混合丙烷、C4烃同步转化制丙烯复合多功能催化剂的研究

Activation transformation and utilization of short chain alkanes is crucial to raise the added-value of energy resources. For the conversion of mixed propane and C4 hydrocarbons (butane and butylene) to propene, the design and preparation of multifunctional composite catalysts of oxide(II)/oxide(I)-SAPO-11 molecular zeolite, the evaluation of catalytic activity and the reaction dynamic analysis will be carrried out in order to intensify the catalytic activity for dehydrogenation, cracking and metathesis reactions and enhance the synchronous transformation of mixed hydrocarbons to light olefins. Meanwhile the activity for the secondery side reactions as hydrolysis and hydrogen transfer will be suppressed to increase the selectivity of light olefin products, to reduce the formation of C1-C3 alkanes and C5+ hydrocarbons, and to raise the ratio of propylene to ethylene. The effective preparation methods of multifunctional composite catalysts will be established to meet the catalytic performance for the synchronous transformation. The improved mesopore-micropore distribution , redox states, and acidity of the catalysts and their effects on the product distribution of the simultaneous transformation will be achieved. Through studies on the reaction pathway and mechanism, the relationships between the structure and properties of the catalysts, and the effects of the mixed feed constitution on the product distribution will be disclosed. These results will provide a scientific foundation for the design and preparation of catalysts with high-performance and developing the cost-effective utilization of short chain hydrocarbons.

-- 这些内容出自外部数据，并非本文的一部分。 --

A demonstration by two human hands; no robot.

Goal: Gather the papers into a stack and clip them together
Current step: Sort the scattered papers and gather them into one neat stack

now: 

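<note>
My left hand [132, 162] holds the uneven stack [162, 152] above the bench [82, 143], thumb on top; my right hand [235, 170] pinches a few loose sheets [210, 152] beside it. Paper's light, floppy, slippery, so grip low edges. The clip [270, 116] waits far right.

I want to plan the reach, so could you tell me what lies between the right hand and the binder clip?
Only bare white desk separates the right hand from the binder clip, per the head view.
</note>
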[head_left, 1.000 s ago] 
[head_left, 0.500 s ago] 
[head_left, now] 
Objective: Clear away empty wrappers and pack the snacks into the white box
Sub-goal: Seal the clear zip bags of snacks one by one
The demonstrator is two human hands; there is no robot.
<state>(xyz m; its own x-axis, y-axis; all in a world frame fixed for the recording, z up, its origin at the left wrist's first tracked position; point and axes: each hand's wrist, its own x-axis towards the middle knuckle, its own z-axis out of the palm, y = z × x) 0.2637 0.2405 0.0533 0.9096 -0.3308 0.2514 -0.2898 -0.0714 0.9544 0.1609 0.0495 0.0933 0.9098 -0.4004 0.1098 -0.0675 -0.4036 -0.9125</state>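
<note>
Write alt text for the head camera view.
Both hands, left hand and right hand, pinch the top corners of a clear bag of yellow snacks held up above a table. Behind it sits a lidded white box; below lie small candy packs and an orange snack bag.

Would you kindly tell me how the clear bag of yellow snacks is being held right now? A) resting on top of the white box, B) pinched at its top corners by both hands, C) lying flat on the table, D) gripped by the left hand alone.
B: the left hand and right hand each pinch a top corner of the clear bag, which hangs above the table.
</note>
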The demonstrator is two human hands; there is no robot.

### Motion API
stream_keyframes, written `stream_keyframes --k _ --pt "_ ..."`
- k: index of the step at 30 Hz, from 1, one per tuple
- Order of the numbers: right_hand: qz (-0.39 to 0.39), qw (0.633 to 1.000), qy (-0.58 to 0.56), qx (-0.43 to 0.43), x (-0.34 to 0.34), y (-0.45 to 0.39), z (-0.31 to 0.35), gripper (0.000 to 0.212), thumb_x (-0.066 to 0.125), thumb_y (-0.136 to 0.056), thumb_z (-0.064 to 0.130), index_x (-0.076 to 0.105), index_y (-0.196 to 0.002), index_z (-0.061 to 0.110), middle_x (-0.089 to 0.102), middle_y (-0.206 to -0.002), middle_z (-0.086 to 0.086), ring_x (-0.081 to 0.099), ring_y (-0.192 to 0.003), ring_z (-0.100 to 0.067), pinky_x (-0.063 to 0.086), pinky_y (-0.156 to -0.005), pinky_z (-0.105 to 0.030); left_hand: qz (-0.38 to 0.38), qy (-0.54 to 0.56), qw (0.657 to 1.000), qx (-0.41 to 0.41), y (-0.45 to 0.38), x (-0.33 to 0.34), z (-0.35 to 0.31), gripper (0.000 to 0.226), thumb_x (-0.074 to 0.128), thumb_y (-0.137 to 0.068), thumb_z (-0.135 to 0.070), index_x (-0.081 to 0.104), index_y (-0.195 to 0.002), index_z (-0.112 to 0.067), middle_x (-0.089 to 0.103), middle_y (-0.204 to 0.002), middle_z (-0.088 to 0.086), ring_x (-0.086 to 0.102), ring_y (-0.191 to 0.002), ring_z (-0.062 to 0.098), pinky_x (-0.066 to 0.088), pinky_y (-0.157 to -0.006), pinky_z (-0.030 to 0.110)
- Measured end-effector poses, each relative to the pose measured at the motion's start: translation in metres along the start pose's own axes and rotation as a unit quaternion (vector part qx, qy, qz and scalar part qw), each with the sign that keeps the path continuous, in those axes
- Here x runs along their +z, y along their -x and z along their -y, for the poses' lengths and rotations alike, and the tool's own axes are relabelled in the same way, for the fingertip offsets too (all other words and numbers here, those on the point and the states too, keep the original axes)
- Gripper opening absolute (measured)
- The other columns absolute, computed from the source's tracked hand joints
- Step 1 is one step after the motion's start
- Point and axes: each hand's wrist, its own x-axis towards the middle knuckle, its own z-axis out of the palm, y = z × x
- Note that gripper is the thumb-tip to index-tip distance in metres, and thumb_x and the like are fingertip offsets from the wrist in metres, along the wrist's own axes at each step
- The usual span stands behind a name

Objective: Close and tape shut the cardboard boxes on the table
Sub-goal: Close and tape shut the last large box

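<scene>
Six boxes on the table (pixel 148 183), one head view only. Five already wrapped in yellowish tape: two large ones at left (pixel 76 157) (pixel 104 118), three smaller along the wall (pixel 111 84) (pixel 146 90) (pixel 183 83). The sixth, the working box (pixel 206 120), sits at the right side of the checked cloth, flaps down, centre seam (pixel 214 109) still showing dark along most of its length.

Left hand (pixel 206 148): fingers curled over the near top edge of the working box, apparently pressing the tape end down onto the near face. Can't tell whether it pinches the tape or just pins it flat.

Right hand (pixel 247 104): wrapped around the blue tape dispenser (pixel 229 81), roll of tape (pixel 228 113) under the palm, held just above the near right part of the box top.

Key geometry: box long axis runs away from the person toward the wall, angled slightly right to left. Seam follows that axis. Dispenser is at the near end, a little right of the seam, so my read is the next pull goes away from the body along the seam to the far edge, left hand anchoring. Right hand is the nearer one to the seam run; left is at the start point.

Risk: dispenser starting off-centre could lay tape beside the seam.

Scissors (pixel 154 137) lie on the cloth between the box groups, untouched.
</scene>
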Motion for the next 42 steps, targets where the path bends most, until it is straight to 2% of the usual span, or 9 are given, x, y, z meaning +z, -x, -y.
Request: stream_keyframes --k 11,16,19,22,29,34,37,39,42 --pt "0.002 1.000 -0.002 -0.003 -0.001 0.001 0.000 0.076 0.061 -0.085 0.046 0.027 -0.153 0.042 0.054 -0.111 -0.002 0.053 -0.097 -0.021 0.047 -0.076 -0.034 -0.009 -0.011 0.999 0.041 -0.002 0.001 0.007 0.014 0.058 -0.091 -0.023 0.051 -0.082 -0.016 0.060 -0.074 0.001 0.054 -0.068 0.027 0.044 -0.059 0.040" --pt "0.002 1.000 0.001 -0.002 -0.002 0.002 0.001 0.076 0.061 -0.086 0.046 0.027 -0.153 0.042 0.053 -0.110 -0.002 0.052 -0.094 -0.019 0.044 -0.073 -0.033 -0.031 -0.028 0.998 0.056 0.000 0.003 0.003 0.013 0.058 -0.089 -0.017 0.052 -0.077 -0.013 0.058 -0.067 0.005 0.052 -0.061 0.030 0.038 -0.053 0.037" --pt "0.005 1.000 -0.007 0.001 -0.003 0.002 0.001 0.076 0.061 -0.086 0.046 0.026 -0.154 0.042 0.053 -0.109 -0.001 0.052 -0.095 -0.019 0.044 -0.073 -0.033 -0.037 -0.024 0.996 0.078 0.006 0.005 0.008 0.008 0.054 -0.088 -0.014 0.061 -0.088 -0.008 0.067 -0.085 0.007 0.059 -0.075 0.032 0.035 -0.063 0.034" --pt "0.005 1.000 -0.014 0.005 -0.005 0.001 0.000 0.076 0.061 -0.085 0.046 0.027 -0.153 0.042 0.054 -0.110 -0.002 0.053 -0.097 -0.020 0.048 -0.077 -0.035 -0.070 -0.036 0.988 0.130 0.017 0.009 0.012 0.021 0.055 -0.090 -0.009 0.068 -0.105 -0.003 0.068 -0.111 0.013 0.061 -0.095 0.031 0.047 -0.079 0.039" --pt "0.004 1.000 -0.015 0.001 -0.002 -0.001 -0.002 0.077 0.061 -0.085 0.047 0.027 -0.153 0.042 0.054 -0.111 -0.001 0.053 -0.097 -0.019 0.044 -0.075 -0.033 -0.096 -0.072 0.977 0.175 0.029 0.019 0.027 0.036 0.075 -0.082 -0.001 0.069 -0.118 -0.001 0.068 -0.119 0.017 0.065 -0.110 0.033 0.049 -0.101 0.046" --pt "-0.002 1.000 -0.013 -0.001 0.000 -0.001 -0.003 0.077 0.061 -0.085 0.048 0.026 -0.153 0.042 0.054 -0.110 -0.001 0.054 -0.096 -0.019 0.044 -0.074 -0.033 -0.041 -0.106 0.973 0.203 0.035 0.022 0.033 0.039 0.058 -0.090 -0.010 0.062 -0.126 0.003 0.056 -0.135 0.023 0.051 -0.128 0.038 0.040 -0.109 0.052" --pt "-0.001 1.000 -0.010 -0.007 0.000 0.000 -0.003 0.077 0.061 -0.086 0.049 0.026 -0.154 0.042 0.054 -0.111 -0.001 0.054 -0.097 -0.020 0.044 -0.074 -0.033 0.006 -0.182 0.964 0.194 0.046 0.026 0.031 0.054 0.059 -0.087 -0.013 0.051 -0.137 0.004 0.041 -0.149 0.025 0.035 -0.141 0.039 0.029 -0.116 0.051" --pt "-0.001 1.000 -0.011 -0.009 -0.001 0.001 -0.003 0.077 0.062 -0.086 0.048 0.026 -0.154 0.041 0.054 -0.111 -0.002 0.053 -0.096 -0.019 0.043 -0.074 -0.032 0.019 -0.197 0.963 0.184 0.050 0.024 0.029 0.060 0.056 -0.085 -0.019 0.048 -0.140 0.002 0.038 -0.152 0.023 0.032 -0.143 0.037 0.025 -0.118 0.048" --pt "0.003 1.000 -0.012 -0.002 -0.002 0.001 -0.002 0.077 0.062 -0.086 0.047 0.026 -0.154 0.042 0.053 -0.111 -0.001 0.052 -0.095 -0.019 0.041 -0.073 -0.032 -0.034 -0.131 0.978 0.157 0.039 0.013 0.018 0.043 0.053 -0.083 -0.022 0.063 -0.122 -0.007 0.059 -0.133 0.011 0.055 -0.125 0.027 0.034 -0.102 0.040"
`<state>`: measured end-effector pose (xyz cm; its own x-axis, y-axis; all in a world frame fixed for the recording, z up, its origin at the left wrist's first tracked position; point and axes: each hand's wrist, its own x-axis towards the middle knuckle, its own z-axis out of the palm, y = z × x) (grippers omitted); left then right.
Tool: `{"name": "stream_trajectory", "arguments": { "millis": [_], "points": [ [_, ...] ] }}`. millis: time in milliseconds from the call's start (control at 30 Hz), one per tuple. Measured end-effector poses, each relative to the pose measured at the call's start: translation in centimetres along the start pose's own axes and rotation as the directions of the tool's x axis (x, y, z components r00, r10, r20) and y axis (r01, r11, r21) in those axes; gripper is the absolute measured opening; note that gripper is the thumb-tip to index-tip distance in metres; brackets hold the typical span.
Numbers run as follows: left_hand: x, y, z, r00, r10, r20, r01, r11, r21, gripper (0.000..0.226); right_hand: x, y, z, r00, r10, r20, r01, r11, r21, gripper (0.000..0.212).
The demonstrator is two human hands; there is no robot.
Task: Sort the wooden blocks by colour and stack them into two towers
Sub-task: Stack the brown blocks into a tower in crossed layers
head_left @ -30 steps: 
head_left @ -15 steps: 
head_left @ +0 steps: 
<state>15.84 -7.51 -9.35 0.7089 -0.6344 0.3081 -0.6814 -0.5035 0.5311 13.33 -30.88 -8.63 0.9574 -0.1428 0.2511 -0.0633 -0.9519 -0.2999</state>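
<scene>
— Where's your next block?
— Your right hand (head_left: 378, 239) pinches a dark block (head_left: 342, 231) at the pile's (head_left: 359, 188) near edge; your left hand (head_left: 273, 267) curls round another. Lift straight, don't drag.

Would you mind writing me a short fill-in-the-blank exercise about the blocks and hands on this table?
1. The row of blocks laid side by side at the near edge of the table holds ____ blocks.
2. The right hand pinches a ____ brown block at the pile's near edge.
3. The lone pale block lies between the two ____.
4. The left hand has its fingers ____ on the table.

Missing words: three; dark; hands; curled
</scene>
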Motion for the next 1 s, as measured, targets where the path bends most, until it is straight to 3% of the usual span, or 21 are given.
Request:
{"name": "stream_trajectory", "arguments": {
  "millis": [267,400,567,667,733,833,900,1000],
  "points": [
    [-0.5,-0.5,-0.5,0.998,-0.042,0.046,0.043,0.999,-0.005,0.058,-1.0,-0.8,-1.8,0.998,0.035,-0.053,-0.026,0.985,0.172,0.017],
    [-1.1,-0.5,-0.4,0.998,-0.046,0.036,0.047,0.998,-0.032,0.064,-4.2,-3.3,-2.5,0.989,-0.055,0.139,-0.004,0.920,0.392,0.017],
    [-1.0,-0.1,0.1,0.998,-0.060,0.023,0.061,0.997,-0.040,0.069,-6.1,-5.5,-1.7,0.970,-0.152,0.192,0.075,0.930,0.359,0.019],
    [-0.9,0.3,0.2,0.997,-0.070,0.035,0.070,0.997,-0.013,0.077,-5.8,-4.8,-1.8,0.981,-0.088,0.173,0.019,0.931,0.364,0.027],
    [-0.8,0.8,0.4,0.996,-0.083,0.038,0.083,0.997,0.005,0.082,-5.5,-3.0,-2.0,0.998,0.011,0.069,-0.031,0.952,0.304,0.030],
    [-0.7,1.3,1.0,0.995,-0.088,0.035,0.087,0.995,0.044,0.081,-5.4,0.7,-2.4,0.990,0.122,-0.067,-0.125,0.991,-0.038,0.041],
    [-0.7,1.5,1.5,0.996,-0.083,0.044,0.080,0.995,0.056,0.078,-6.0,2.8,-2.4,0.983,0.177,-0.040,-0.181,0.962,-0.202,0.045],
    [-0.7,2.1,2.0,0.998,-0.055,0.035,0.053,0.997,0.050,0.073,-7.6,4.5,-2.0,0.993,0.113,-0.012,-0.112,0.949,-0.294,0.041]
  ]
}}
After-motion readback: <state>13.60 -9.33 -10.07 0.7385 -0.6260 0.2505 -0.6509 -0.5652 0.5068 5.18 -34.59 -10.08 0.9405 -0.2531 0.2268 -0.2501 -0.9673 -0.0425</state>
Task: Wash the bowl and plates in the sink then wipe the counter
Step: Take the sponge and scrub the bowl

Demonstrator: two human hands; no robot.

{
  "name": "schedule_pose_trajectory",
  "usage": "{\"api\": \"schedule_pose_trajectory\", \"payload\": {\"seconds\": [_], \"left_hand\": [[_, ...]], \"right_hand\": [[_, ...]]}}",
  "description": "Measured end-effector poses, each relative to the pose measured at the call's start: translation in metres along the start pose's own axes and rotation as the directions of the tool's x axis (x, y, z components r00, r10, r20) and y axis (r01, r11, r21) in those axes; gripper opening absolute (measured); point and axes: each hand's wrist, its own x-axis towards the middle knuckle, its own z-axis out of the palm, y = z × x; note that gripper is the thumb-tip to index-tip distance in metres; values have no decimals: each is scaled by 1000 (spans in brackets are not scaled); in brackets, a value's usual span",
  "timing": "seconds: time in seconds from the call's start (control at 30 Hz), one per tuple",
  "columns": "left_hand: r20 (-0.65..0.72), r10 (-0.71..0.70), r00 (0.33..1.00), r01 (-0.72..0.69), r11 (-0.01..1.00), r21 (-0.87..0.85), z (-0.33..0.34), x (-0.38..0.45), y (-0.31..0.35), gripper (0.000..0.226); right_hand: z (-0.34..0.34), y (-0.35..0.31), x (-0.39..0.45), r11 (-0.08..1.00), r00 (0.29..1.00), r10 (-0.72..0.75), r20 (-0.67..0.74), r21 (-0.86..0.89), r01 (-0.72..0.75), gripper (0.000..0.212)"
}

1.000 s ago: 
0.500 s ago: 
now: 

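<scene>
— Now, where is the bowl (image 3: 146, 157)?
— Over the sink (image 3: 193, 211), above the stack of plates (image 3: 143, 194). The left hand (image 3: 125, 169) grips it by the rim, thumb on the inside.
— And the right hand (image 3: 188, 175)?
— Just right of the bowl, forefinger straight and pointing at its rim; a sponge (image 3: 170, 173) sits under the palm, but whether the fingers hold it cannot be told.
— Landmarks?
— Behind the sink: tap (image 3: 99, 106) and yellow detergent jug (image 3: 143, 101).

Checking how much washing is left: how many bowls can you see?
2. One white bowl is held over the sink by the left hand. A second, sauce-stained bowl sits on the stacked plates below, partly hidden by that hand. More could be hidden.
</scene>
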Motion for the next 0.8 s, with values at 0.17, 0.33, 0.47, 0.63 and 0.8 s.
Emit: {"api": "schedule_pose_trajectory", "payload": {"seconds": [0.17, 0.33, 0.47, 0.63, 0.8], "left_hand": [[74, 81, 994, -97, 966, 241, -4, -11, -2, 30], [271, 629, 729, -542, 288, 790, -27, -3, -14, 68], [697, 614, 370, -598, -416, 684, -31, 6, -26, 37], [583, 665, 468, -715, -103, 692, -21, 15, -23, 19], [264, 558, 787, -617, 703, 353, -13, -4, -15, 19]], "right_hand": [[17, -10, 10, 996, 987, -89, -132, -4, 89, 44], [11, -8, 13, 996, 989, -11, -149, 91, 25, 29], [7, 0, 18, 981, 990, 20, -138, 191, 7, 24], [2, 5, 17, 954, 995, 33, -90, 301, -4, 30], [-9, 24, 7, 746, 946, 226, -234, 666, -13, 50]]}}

低碳烷烃的活化转化利用是提升能源资源附加值的重要途径。结合混合丙烷、C4烃（丁烷、丁烯）转化制丙烯，通过多功能复合氧化物(II)/氧化物(I)-SAPO-11分子筛催化剂的设计、制备优化、催化反应活性评价及动力学分析，加强其对脱氢、裂解、易位反应的催化活性，实现混合烃向低碳烯烃的同步转化，同时抑制其对氢解、氢转移等二次副反应的催化活性，增加产物丙烯、乙烯的选择性，减少C1-C3烷烃和C5+烃产物的生成，提高丙烯/乙烯比。获得多功能复合催化剂的制备规律及其介孔-微孔分布、氧化还原态和酸性质等对混合烃同步转化反应产物分布的影响规律。通过混合烃向丙烯选择转化的催化反应途径及机理研究，揭示催化剂组成-结构-性能关系，以及混合烃组成对转化反应产物分布的影响，为轻烃相互转化高活性催化剂的设计、制备，轻烃合理利用工艺的发展提供科学依据。

围绕煤基甲醇制丙烯（MTP）和煤制油（CTL）工艺过程液化石油气（LPG）副产的增值转化利用，基于原料同步转化为乙烯和丙烯涉及的脱氢、裂解、聚合-裂解反应，完成了复合MO(II)/MO(I)-SAPO-11类型复合催化剂（MO/γ-Al2O3/SAPO-11、Cr2O3/AT-HZSM-5、SAPO-5/HZSM-5、SAPO-11/HZSM-5、HZSM-5/SAPO-18）的设计、制备研究；通过工艺条件优化、结构性能表征，具备合适粒度、比例分布的微孔-介孔结构、酸强度和酸密度、氧化还原性等。完成了反应条件优化、反应途径研究，优化了催化剂的复合配比、孔结构、酸性质、氧化还原态，强化催化剂表面，促进了转化反应所需的脱氢、裂解、易位反应活性，同时减少了氢解、氢转移等二次副反应活性。实现了混合丙烷、C4 烃向低碳烯烃的同步转化，最高转化率81.6%；提高了丙烯、乙烯产物选择性，最高选择性达到71.77%，提高了产物中丙烯/乙烯比（1.9），减少了CH4（＜8%）和C5+烃产物（＜9%）。获得了多功能复合催化剂制备、组成-结构-性能规律。